Testaverde to start; This is the beginning,or the end

As the single most winnable game remaining for the year, and with Carolina riding a 5 game losing streak, this is either where we turn things around to try to make the rest of the year respectable, or things start to look so hopeless that nothing will save things for quite some time.





Vinny Testaverde starts, amidst some hope for the interception-prone Matt Moore (who has 3 INT in only 22 attempts), which is for the best. Testaverde is the best hope to win a football game, and this team needs a win a lot more than it needs to see whether an undrafted player unlikely to be on the team in two years is "the future".

SF is soft up front- Frank Gore's support is gone, the line is awful and soft.
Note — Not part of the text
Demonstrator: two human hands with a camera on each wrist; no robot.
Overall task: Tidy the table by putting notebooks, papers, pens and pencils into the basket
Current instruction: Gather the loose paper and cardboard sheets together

They're 30th in yards, and in the 30s in most offensive categories. The X-factor is Trent Dilfer, who's put up 250 yards and 2 TD in the last two games (one of which, however, also had 3 INT). Alex Smith had struggled in the year as well, and the team just hasn't been what it was last year. Gore is a solid back, and extra attention must be placed on Vernon Davis since the SF receivers are so pedestrian. The 49ers' line is also bottom quarter of the league in pass protection, but blitzing Dilfer isn't the way to go.





One way to turn things around that hasn't been mentioned enough (thanks, Rich): New management with the existing coaching getting just one more chance. In the event that Jerry Richardson determines that the product on the field is because of inferior talent and not coaching, or that the offensive coaching would benefit from a more realistic situation to be evaluated, Fox would be expected to make minor adjustments to the staff (ST coach, namely), and the front office would be revamped.
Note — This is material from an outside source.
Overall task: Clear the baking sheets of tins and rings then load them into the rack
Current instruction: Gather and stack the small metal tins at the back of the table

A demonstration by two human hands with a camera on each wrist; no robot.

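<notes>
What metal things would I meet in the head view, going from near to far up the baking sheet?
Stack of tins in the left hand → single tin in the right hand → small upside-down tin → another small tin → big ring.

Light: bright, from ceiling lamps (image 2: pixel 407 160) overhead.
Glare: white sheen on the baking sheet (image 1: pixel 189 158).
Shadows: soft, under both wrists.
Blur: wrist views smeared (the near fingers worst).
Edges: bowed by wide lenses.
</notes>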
In doing so, the ideal would be to either replace Marty Hurney, or bump him back down as a coordinator of services by hiring a Vice President. As VP, this person would be responsible to Mark Richardson and Jerry Richardson, whereas there's not a clear dichotomy between John Fox and Marty Hurney. If Fox were to be in danger of losing his job, he doesn't have to report to Hurney; Hurney, as a facilitator, essentially reports to Fox. While he had a hand in hiring Fox, Hurney's role isn't clear and doesn't hold any power. Because of that, Fox essentially had no checks and balances.


This person, besides having the ultimate power in the equation, would have one year to evaluate Fox and, if necessary, hire his replacement.

VP candidates: The big name is Bill Parcells. He would bring immediate excitement, a name, and certainly a good record of personnel evaluation. He's a figurehead, but a figurehead with responsibility that always runs a fair organization. Whether his people skills would be as desireable as an executive is hard to say, and whether he'd draw unnecessary attention to a coach (or away from a coach) would be dubious at best.

Nonetheless, it would be interesting, and when there's a lull, Jerry Richardson tends toward making things interesting. Parcells as coach and GM is harder to say, and at 66 he'd have to come with the guarantee of an heir-apparent for both positions.

Another VP candidate would be Ron Hill, current NFL VP/football operations and former Atlanta VP; Tom Heckert, Philadelphia GM.

GM candidates to keep an eye on: Hill; Reggie McKenzie, director of pro personel for Green Bay and former NFL player; Charles Bailey, Jaguars director of pro personel, former asst. GM in New Orleans.